--- ASSIGNMENT ---
Find the lines of the listing that contain the string "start", and return them.

<<<<

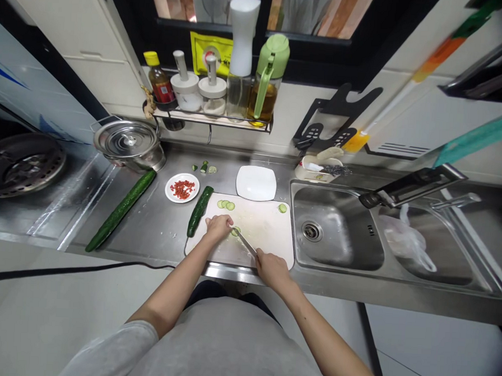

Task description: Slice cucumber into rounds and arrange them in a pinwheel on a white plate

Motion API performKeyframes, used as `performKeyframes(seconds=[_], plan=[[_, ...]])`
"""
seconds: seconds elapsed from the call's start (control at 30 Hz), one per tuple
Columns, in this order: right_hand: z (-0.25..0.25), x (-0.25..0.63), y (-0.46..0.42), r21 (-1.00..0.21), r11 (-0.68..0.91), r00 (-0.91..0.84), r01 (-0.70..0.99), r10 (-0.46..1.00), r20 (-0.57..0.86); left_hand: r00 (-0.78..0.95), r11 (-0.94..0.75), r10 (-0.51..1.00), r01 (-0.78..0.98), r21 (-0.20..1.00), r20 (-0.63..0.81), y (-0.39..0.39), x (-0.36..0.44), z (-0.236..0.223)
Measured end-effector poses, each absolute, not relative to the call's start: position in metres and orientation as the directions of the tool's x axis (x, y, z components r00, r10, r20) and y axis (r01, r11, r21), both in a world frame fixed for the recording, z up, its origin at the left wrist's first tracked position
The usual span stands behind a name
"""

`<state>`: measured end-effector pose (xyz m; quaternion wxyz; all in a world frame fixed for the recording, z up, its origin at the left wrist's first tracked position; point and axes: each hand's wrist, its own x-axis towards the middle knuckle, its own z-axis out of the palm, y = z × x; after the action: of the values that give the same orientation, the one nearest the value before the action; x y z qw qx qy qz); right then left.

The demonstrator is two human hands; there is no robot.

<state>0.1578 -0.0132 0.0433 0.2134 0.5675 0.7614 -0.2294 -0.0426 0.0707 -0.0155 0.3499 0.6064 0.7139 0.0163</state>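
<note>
My right hand [273, 269] grips a kitchen knife [247, 244] by its handle, the blade pointing up and left across the white cutting board [269, 234]. Under the knife tip lies a cucumber slice [234, 231]. My left hand [219, 227] has its fingers bent and drawn together, with the fingertips at that slice's edge. Behind it, several overlapping cucumber slices [225, 205] lie on the board. Another round slice [282, 208] sits near the board's far right corner. Along the board's left edge rests a shorter piece of cucumber [200, 211].
A long cucumber [121, 210] lies on the steel counter at left, near a lidded pot [131, 142]. Chopped red pieces [182, 189] fill a small plate. Behind the board are a white square plate [256, 182] and cucumber scraps [204, 167]. A sink [337, 232] is at right.
</note>
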Motion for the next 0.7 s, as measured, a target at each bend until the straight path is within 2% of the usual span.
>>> performKeyframes(seconds=[0.7], plan=[[0.058, 0.155, -0.003, -0.070, 0.294, -0.272, 0.953, 0.736, -0.620, 0.045, 0.201, 0.885, 0.861, 0.468, -0.463, 0.070, -0.043, -0.014]])
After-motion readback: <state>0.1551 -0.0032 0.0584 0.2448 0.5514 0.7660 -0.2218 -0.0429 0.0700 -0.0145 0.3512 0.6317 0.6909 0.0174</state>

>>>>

--- WRITTEN ANSWER ---
seconds: seconds elapsed from the call's start (control at 30 Hz), one per tuple
Measured end-effector poses, each absolute, not relative to the call's start: position in metres and orientation as the directions of the tool's x axis (x, y, z components r00, r10, r20) and y axis (r01, r11, r21), both in a world frame fixed for the recording, z up, its origin at the left wrist's first tracked position

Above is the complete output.